Task brief: Leaving out the pictures, return each line of the entries from the first through the line with "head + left", and only those lines.

Entries provided:

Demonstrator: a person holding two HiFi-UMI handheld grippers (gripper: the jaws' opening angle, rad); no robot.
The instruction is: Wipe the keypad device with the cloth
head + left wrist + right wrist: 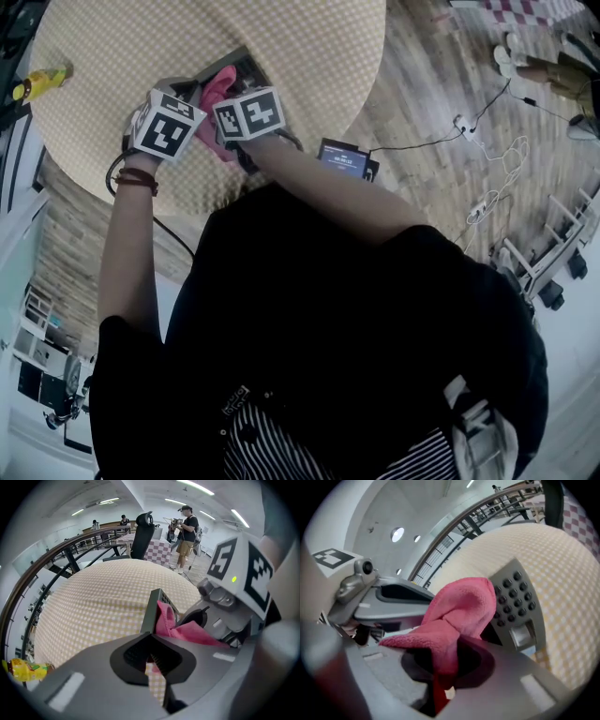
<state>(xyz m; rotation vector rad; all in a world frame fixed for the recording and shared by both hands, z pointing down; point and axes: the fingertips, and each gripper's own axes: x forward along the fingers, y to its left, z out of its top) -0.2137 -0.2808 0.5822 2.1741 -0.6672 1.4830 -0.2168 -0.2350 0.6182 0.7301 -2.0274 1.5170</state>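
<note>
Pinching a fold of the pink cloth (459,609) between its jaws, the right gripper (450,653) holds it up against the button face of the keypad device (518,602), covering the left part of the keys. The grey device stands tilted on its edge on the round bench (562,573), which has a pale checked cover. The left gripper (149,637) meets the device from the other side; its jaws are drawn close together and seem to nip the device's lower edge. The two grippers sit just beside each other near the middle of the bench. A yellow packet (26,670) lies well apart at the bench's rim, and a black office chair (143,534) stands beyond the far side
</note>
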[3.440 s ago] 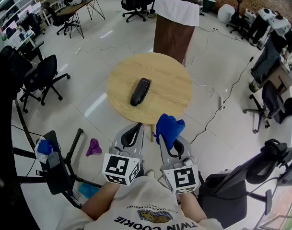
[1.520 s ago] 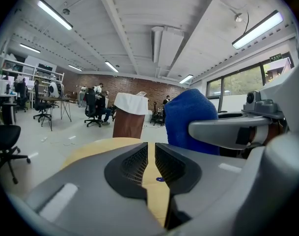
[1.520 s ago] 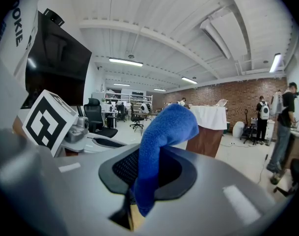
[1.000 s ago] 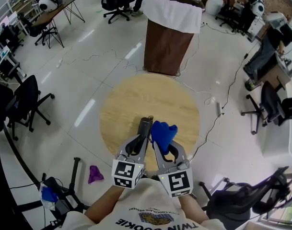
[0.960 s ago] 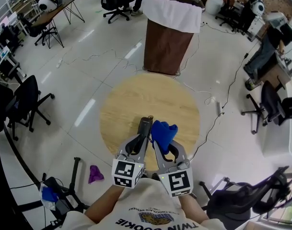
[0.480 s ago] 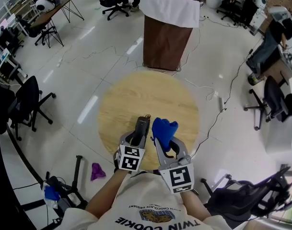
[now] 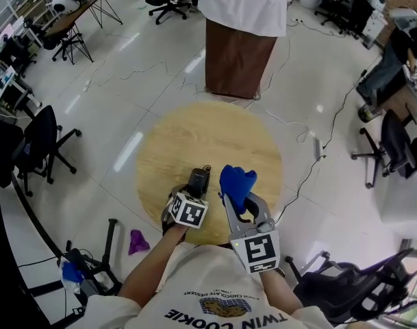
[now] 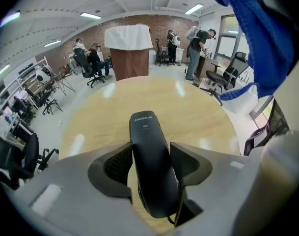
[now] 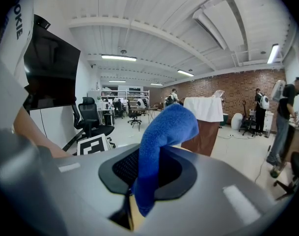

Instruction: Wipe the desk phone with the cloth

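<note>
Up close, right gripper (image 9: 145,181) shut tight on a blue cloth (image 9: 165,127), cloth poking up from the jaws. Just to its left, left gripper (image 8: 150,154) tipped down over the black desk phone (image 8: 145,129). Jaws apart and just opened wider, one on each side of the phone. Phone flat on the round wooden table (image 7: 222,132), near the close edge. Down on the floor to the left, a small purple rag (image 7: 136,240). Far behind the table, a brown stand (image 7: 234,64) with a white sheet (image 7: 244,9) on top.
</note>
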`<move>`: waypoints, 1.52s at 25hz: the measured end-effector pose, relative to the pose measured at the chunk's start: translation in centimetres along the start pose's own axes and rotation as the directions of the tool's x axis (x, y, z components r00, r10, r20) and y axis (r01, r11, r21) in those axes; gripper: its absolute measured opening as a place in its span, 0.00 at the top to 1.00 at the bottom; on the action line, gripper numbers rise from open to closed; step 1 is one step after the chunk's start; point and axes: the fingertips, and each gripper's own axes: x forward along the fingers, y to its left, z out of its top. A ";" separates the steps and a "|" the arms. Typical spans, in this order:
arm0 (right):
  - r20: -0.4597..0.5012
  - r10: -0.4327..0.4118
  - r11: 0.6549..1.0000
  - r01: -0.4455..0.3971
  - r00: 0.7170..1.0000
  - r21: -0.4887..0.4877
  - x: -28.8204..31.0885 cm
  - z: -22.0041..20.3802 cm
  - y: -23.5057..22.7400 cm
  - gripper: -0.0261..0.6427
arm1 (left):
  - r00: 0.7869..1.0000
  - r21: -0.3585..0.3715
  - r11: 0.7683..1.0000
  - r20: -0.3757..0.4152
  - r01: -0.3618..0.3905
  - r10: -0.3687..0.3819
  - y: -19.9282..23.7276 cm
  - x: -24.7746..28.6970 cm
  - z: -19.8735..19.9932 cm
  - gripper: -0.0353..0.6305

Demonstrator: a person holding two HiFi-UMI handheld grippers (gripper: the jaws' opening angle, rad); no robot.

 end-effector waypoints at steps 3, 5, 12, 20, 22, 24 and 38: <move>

Output of the task:
Demonstrator: a person holding two HiFi-UMI handheld grippers (gripper: the jaws' opening angle, rad); no robot.
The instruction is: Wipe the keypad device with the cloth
head + left wrist + right wrist: 

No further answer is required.